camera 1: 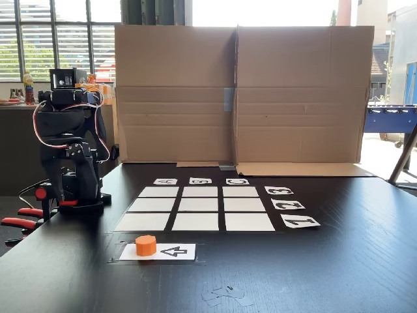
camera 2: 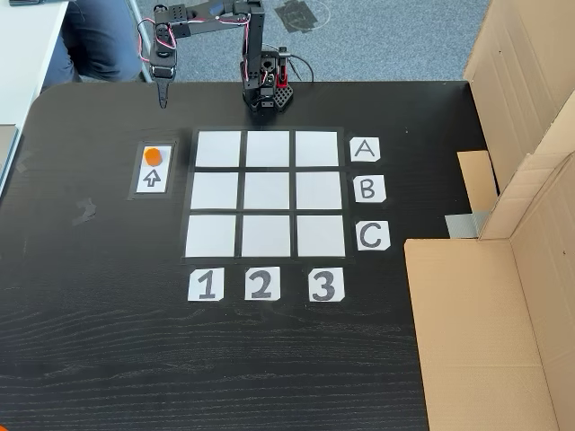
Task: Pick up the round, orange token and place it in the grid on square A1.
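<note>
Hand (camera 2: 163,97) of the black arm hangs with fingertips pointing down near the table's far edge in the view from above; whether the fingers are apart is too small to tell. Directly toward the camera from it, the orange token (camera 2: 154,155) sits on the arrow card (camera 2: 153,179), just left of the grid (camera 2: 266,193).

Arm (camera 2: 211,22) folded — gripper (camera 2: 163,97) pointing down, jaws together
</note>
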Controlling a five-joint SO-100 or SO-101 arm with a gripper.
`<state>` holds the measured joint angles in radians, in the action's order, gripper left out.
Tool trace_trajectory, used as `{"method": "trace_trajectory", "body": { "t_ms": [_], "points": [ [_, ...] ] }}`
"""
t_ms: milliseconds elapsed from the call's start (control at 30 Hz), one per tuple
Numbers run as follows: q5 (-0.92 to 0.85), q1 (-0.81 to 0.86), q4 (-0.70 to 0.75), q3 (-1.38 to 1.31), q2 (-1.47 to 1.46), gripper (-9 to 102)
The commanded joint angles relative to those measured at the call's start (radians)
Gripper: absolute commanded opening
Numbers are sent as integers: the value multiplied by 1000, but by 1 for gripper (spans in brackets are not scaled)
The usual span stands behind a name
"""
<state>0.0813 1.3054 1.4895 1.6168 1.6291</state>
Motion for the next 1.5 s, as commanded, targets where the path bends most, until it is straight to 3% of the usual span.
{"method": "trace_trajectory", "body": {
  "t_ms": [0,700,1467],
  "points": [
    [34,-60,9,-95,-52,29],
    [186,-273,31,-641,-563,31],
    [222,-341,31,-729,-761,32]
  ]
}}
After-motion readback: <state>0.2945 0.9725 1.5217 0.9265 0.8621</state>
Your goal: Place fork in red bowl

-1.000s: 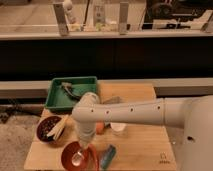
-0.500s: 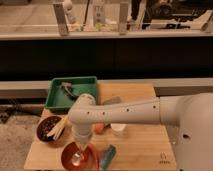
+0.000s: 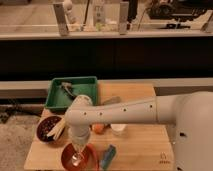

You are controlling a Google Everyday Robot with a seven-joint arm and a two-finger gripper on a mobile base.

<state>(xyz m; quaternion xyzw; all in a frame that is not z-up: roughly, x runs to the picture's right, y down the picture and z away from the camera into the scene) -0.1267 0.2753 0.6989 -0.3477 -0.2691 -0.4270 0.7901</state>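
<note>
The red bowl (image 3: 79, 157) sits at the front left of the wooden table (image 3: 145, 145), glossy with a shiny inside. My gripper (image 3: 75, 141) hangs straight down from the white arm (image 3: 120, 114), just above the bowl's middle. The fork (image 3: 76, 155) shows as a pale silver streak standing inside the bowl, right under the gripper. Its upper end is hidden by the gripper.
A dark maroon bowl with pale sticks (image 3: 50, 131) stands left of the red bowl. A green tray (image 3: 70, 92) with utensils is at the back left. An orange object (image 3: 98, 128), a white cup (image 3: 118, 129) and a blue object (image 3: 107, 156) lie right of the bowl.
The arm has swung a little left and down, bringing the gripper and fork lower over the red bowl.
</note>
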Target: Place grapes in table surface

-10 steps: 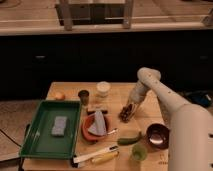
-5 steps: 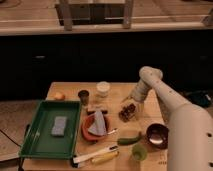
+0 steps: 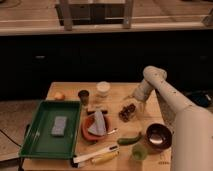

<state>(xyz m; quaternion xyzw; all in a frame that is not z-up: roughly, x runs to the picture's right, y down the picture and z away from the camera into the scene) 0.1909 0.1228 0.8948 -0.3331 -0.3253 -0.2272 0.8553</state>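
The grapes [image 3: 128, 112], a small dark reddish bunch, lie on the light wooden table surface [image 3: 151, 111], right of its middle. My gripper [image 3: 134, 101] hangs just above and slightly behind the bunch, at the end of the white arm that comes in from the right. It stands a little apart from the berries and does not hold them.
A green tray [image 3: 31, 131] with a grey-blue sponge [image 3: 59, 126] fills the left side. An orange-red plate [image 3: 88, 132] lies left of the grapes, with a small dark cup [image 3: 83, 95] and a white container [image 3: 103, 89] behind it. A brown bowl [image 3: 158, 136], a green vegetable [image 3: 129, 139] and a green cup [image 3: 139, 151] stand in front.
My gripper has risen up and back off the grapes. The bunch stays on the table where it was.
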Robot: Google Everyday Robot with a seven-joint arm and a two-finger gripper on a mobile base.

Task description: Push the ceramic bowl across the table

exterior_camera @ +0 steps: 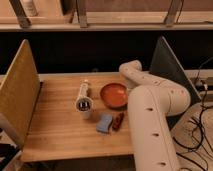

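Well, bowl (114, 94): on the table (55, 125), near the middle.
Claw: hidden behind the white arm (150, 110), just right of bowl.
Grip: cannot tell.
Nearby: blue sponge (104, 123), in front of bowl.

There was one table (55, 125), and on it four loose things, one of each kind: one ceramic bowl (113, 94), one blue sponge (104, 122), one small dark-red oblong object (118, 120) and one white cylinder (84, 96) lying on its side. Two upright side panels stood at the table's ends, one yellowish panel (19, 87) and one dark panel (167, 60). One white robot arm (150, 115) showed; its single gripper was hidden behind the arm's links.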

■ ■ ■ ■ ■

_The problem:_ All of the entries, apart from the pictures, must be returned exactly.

_The answer:_
camera 1: 
camera 2: 
Task: Pick up the round, orange token and place it in the grid on square A1.
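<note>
Hand (camera 2: 163,97) of the black arm hangs with fingertips pointing down near the table's far edge in the view from above; whether the fingers are apart is too small to tell. Directly toward the camera from it, the orange token (camera 2: 154,155) sits on the arrow card (camera 2: 153,179), just left of the grid (camera 2: 266,193).

Arm (camera 2: 211,22) folded — gripper (camera 2: 163,97) pointing down, jaws together
</note>
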Controlling a five-joint SO-100 or SO-101 arm with a gripper.
`<state>` holds the measured joint angles in radians, in the action's order, gripper left out.
Tool trace_trajectory, used as `{"method": "trace_trajectory", "body": { "t_ms": [_], "points": [ [_, ...] ] }}`
"""
t_ms: milliseconds elapsed from the call's start (control at 30 Hz), one per tuple
Numbers run as follows: q5 (-0.92 to 0.85), q1 (-0.81 to 0.86), q4 (-0.70 to 0.75), q3 (-1.38 to 1.31), q2 (-1.47 to 1.46), gripper (-9 to 102)
The commanded joint angles relative to those measured at the call's start (radians)
Gripper: absolute commanded opening
Numbers are sent as integers: the value multiplied by 1000, but by 1 for gripper (spans in brackets are not scaled)
The usual span stands behind a name
"""
<state>0.0813 1.3054 1.4895 1.6168 1.6291</state>
Motion for the next 1.5 s, as commanded, targets where the path bends most, until it is straight to 3% of the usual span.
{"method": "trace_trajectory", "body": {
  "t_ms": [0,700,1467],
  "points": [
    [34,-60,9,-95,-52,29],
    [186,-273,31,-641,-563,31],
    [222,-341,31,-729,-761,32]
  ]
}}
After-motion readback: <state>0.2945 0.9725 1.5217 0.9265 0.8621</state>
Your goal: Place fork in red bowl

-1.000s: 
-0.500s: 
+0.000s: 

You are controlling a Google Everyday Robot with a seven-joint arm and a two-finger gripper on a mobile base.

<state>(xyz m; quaternion xyzw; all in a frame that is not z-up: roughly, x runs to the picture's right, y down the picture and z away from the camera into the scene) -0.1267 0.2753 0.6989 -0.3477 -0.2691 -0.4270 0.7901</state>
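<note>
The red bowl (image 3: 79, 157) sits at the front left of the wooden table (image 3: 145, 145), glossy with a shiny inside. My gripper (image 3: 75, 141) hangs straight down from the white arm (image 3: 120, 114), just above the bowl's middle. The fork (image 3: 76, 155) shows as a pale silver streak standing inside the bowl, right under the gripper. Its upper end is hidden by the gripper.
A dark maroon bowl with pale sticks (image 3: 50, 131) stands left of the red bowl. A green tray (image 3: 70, 92) with utensils is at the back left. An orange object (image 3: 98, 128), a white cup (image 3: 118, 129) and a blue object (image 3: 107, 156) lie right of the bowl.
The arm has swung a little left and down, bringing the gripper and fork lower over the red bowl.
</note>
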Target: Place grapes in table surface

-10 steps: 
-5 steps: 
+0 steps: 

<state>(xyz m; quaternion xyzw; all in a frame that is not z-up: roughly, x runs to the picture's right, y down the picture and z away from the camera into the scene) 0.1909 0.1228 0.8948 -0.3331 -0.3253 -0.2272 0.8553</state>
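The grapes [image 3: 128, 112], a small dark reddish bunch, lie on the light wooden table surface [image 3: 151, 111], right of its middle. My gripper [image 3: 134, 101] hangs just above and slightly behind the bunch, at the end of the white arm that comes in from the right. It stands a little apart from the berries and does not hold them.
A green tray [image 3: 31, 131] with a grey-blue sponge [image 3: 59, 126] fills the left side. An orange-red plate [image 3: 88, 132] lies left of the grapes, with a small dark cup [image 3: 83, 95] and a white container [image 3: 103, 89] behind it. A brown bowl [image 3: 158, 136], a green vegetable [image 3: 129, 139] and a green cup [image 3: 139, 151] stand in front.
My gripper has risen up and back off the grapes. The bunch stays on the table where it was.
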Robot: Google Everyday Robot with a seven-joint arm and a two-finger gripper on a mobile base.

Task description: Push the ceramic bowl across the table

exterior_camera @ +0 steps: 

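Well, bowl (114, 94): on the table (55, 125), near the middle.
Claw: hidden behind the white arm (150, 110), just right of bowl.
Grip: cannot tell.
Nearby: blue sponge (104, 123), in front of bowl.

There was one table (55, 125), and on it four loose things, one of each kind: one ceramic bowl (113, 94), one blue sponge (104, 122), one small dark-red oblong object (118, 120) and one white cylinder (84, 96) lying on its side. Two upright side panels stood at the table's ends, one yellowish panel (19, 87) and one dark panel (167, 60). One white robot arm (150, 115) showed; its single gripper was hidden behind the arm's links.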

With that, the exercise is finished.